The data below contains pictures, which are to be skipped; the lines starting at the line with "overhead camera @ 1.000" and ending at the line with "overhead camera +" are to be output exactly, both ends included.

────────────────────────────────────────

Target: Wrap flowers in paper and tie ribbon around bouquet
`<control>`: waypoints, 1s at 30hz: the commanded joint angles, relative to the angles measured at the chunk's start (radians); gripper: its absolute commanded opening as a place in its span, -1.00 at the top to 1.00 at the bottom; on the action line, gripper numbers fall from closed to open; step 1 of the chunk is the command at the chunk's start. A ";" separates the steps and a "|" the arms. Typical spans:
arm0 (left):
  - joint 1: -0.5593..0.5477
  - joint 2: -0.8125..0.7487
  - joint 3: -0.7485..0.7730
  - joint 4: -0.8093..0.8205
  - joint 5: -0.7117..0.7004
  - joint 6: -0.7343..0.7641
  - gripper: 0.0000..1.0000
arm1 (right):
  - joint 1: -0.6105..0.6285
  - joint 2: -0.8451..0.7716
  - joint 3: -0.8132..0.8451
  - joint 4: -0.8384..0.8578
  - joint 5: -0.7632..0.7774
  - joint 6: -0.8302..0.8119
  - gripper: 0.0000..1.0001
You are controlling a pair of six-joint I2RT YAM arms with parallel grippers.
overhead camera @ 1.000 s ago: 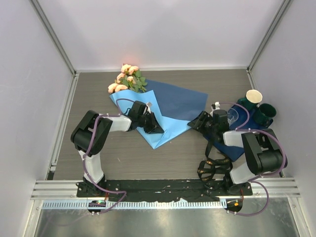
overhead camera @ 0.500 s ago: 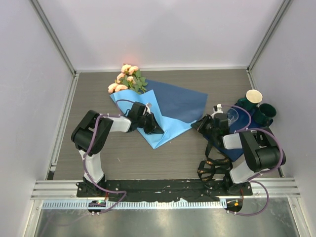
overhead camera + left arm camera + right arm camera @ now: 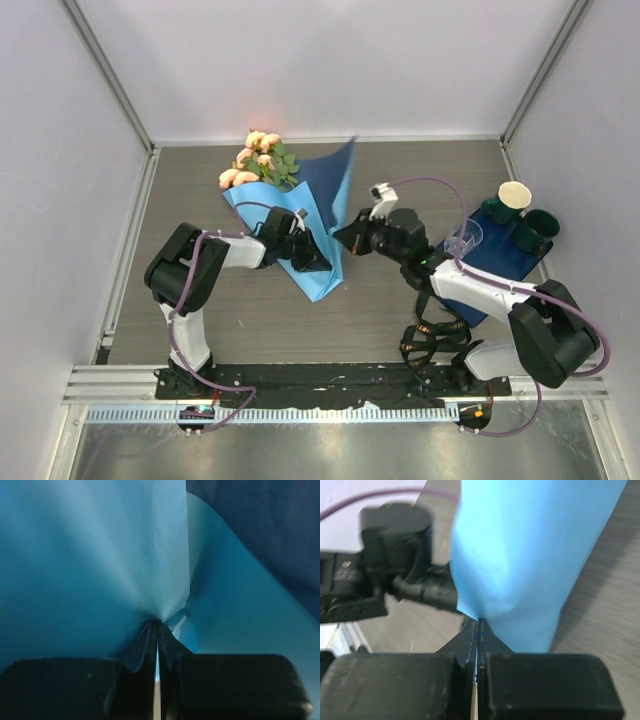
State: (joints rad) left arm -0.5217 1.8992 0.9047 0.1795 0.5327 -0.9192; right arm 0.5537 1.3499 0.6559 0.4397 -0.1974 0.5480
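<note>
The flowers [image 3: 255, 158], pale pink roses with green leaves, lie at the back of the table with their stems inside the paper [image 3: 316, 281]. The paper is light blue on one face and dark blue on the other. Its right half stands lifted in a dark blue flap. My left gripper [image 3: 321, 263] is shut on a pinch of the light blue paper [image 3: 95, 555]. My right gripper [image 3: 342, 236] is shut on the paper's edge [image 3: 530, 550], holding the flap up next to the left gripper. The black ribbon [image 3: 432, 340] lies in loops by the right arm's base.
A dark navy mat [image 3: 508, 262] lies at the right, with two dark green cups [image 3: 540, 230], one holding a cream cup [image 3: 514, 194], and a clear plastic cup [image 3: 466, 238]. Walls close in the left, back and right sides.
My right gripper has shut on the paper's right edge and swung left, lifting and folding the dark blue half up toward the flowers. The left gripper has stayed in place on the paper.
</note>
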 commanded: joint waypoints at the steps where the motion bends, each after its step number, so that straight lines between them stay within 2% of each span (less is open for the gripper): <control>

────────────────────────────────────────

[Solution to this problem]
overhead camera @ 1.000 s ago: 
overhead camera @ 0.500 s ago: 
overhead camera + left arm camera + right arm camera @ now: 

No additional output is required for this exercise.